Provided material >>
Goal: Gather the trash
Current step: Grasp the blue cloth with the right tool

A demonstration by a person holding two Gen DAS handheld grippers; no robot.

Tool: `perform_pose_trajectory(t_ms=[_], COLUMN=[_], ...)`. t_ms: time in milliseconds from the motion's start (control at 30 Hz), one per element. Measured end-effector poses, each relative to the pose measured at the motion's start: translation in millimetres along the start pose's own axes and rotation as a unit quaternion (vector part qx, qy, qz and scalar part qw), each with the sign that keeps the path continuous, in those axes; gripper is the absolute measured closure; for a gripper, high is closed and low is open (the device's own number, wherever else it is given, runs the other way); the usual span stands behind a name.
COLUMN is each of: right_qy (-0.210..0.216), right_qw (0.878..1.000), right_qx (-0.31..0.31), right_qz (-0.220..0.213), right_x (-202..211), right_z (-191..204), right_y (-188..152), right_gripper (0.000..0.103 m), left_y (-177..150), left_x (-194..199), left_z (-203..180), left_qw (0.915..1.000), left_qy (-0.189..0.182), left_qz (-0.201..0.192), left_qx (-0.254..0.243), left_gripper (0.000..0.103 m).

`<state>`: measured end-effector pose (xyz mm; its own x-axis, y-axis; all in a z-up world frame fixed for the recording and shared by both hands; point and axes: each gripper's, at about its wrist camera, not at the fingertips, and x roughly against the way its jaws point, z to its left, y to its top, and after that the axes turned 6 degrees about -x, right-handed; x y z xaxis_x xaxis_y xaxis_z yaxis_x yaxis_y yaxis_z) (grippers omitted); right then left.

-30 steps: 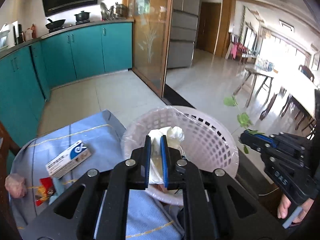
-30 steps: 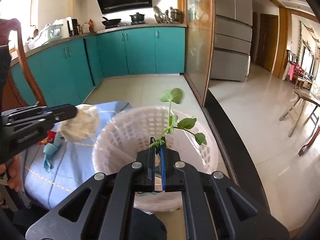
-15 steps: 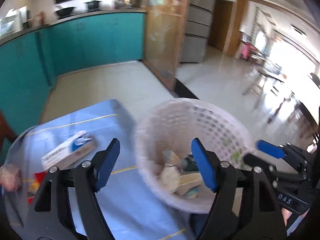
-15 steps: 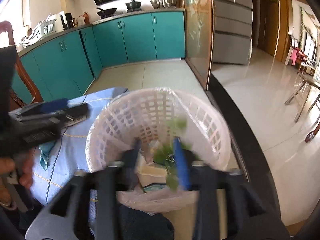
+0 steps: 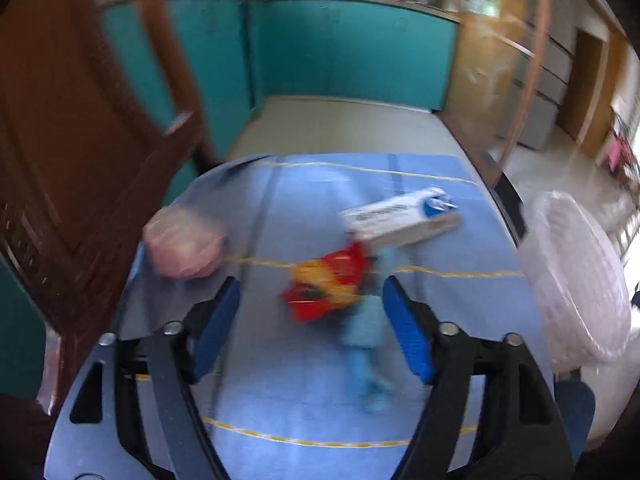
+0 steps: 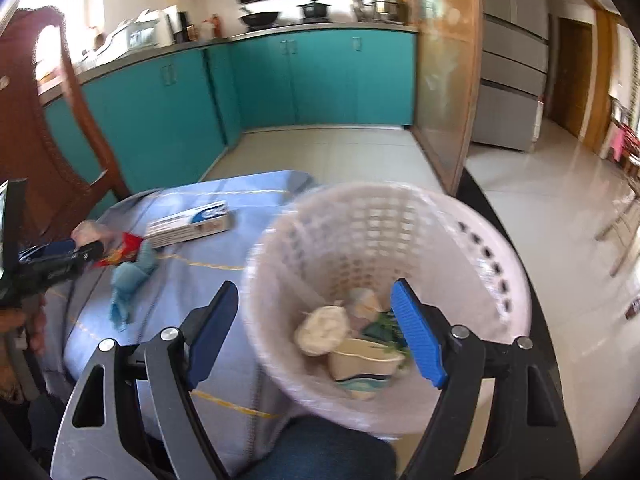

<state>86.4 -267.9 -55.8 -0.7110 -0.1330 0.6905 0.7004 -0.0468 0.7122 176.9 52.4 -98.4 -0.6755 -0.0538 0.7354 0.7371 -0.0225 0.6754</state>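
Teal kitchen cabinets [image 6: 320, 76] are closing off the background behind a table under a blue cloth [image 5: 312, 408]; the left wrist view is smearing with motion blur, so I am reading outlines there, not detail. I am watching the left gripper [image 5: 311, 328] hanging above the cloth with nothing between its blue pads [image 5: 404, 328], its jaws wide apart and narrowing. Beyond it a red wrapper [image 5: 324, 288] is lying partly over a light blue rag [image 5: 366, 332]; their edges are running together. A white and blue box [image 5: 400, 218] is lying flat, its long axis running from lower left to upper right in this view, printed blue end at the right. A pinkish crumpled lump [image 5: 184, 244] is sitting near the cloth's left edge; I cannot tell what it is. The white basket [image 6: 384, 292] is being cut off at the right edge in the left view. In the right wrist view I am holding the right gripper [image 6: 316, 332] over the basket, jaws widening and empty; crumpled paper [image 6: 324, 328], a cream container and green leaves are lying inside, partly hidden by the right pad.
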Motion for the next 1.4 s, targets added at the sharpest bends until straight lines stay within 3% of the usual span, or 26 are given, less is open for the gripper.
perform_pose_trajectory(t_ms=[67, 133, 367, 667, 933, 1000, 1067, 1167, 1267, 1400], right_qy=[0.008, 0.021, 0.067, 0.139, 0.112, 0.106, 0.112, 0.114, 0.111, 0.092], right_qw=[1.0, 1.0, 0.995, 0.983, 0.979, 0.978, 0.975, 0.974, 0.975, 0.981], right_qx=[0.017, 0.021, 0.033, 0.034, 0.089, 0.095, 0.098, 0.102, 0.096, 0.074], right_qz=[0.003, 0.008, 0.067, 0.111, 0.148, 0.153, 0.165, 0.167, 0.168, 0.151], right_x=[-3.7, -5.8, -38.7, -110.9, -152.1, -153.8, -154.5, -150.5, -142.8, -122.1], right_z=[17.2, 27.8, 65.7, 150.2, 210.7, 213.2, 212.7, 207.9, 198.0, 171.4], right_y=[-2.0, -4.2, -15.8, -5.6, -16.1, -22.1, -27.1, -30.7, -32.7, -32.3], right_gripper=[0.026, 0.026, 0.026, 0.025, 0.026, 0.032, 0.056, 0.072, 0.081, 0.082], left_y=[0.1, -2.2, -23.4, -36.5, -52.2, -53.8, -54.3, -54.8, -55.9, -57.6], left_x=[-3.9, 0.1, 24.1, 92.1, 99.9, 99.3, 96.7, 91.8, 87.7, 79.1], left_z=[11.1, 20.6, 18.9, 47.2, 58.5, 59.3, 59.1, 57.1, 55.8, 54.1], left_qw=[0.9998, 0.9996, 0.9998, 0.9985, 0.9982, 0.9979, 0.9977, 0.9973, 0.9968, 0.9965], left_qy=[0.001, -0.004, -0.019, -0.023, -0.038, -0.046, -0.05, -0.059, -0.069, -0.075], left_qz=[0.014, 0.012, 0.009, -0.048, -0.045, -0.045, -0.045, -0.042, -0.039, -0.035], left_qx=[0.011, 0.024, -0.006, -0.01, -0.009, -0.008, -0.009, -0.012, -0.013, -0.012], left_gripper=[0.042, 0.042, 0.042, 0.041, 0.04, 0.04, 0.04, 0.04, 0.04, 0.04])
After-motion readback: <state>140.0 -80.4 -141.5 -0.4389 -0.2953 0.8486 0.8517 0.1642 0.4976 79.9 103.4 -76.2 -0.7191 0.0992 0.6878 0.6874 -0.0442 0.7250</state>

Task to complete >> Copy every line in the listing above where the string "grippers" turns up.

Output of the exercise >>
A demonstration by a person holding two Gen DAS handheld grippers; no robot.
`<state>`: measured end-effector pose (xyz mm; its own x-axis, y-axis; all in a z-up world frame fixed for the recording and shared by both hands; point and axes: each gripper's, at about its wrist camera, not at the fingertips, and x roughly against the way its jaws point, z to its left, y to its top, and after that the axes turned 6 degrees about -x, right-handed; x y z xaxis_x xaxis_y xaxis_z yaxis_x yaxis_y yaxis_z) (grippers omitted); right then left.

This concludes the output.